Task: Where a line holds the word "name", copy it from the records.

------------

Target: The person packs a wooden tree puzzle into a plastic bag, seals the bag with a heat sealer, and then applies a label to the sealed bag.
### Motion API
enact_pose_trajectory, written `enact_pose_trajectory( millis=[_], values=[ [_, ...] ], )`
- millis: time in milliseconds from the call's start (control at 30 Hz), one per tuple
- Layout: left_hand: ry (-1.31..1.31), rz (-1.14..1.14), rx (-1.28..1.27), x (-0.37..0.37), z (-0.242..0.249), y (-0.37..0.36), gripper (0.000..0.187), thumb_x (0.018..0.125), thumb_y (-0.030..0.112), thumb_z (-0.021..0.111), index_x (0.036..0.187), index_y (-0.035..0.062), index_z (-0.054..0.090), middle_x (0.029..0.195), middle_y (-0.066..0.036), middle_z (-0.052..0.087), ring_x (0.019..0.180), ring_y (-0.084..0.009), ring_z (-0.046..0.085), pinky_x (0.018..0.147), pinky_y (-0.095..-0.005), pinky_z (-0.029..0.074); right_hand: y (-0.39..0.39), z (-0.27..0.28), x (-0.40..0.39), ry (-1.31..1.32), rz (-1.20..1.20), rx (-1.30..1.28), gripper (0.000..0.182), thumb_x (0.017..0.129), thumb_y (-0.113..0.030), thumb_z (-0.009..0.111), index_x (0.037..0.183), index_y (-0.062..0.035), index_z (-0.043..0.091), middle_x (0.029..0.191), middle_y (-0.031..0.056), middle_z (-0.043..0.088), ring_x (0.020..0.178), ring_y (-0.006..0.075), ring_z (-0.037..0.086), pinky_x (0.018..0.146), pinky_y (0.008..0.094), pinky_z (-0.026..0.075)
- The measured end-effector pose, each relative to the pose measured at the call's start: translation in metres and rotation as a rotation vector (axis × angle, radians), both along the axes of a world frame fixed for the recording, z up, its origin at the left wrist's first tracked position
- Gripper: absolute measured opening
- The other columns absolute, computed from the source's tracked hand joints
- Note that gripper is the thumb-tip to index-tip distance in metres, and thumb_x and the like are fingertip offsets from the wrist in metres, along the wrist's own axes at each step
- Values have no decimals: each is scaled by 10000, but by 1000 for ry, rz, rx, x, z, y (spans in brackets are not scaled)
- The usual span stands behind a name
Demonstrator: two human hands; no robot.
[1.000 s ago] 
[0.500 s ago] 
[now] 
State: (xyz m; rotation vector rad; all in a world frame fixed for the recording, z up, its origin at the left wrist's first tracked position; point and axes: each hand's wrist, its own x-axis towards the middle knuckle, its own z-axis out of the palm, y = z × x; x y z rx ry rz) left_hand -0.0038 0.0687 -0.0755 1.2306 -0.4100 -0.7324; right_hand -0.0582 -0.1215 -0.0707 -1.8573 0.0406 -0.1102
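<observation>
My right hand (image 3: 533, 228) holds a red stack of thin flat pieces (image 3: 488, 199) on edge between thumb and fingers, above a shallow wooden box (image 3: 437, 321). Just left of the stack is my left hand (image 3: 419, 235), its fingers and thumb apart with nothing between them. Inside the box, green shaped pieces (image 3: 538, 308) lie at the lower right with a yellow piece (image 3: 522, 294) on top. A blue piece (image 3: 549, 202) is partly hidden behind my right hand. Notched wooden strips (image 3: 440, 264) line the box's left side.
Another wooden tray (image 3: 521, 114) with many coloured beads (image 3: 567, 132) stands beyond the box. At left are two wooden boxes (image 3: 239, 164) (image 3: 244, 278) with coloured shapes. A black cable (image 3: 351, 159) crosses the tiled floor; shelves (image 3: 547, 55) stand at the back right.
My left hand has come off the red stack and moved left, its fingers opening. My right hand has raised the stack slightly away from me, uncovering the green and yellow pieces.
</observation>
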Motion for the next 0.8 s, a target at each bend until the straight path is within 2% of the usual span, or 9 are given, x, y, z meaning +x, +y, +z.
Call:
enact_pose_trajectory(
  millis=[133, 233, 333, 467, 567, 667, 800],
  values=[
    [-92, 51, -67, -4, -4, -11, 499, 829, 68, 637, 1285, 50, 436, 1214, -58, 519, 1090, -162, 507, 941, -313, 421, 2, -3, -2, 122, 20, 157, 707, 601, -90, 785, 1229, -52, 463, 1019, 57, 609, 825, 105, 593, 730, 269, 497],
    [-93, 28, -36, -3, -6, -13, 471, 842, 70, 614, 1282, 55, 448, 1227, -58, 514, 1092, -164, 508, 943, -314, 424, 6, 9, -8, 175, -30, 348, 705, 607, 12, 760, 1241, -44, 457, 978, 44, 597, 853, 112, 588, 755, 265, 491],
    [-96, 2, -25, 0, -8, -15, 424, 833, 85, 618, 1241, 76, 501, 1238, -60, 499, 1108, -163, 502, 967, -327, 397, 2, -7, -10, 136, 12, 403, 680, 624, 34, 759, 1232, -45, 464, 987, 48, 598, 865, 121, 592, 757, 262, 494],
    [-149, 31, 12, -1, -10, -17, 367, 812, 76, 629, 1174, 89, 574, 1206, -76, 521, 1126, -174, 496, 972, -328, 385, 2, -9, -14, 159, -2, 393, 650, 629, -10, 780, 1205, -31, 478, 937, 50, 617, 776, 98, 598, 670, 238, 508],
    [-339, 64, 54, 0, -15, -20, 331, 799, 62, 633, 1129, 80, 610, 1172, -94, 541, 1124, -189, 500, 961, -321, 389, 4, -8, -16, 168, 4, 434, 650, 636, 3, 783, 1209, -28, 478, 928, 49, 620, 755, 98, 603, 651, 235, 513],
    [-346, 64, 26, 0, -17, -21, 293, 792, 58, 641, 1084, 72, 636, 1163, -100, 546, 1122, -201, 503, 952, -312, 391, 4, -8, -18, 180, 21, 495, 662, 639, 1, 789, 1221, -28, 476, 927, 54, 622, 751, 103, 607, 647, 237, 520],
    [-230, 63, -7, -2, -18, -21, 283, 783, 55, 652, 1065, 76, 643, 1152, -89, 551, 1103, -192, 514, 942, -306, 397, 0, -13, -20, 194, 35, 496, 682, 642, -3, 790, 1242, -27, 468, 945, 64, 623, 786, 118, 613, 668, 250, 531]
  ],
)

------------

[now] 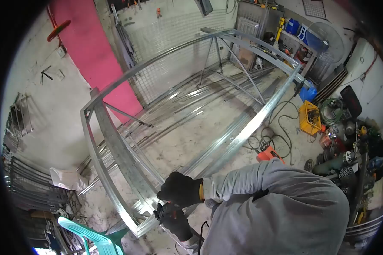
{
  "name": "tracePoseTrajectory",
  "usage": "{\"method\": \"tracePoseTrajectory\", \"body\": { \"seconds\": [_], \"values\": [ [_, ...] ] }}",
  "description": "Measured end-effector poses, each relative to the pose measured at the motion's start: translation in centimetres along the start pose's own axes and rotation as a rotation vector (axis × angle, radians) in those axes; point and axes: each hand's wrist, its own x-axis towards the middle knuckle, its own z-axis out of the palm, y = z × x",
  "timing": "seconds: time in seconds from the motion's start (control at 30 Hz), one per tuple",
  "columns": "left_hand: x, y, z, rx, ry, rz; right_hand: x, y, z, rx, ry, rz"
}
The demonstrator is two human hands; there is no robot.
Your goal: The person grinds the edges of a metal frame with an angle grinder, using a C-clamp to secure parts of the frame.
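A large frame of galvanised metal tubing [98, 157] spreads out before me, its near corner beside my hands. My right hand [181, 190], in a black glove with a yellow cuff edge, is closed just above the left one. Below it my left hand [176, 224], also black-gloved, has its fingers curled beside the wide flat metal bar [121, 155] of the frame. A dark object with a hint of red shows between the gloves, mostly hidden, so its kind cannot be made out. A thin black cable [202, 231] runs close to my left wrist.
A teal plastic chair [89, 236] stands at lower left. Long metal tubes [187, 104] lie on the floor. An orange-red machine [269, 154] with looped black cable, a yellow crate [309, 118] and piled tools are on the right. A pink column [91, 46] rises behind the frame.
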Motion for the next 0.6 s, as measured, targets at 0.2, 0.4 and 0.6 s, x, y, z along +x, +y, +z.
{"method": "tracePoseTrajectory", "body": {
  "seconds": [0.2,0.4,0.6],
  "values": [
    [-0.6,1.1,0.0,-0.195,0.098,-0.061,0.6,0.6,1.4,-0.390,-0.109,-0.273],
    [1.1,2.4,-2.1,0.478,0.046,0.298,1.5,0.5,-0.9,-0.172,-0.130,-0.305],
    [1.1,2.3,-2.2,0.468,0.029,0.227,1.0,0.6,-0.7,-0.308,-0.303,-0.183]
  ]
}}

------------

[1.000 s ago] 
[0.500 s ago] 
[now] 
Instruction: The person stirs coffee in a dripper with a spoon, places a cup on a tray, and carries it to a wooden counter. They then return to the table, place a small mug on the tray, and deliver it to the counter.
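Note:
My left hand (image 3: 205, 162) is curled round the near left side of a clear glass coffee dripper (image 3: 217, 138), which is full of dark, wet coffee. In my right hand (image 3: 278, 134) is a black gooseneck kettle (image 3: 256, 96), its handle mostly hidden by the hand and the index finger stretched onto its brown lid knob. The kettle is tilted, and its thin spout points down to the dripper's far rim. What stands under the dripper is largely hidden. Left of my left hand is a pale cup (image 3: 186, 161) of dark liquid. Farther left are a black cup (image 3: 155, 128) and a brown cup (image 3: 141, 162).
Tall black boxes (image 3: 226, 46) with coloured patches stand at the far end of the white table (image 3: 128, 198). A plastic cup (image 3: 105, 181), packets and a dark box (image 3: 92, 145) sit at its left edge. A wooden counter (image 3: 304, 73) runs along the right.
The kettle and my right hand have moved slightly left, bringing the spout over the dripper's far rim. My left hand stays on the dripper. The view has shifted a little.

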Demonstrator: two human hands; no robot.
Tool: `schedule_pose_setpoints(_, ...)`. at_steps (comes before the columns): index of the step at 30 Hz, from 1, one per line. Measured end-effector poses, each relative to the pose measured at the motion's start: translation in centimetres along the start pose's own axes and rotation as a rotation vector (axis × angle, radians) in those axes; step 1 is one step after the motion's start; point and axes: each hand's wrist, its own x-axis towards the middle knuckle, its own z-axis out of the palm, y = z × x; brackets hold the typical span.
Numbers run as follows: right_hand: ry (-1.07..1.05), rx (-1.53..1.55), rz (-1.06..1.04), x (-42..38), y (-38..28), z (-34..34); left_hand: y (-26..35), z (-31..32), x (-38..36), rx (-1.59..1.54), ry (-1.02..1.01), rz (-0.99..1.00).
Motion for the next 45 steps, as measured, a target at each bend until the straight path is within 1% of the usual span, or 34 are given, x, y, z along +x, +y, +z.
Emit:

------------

Result:
- The usual span stands behind a name
  "name": "tracePoseTrajectory",

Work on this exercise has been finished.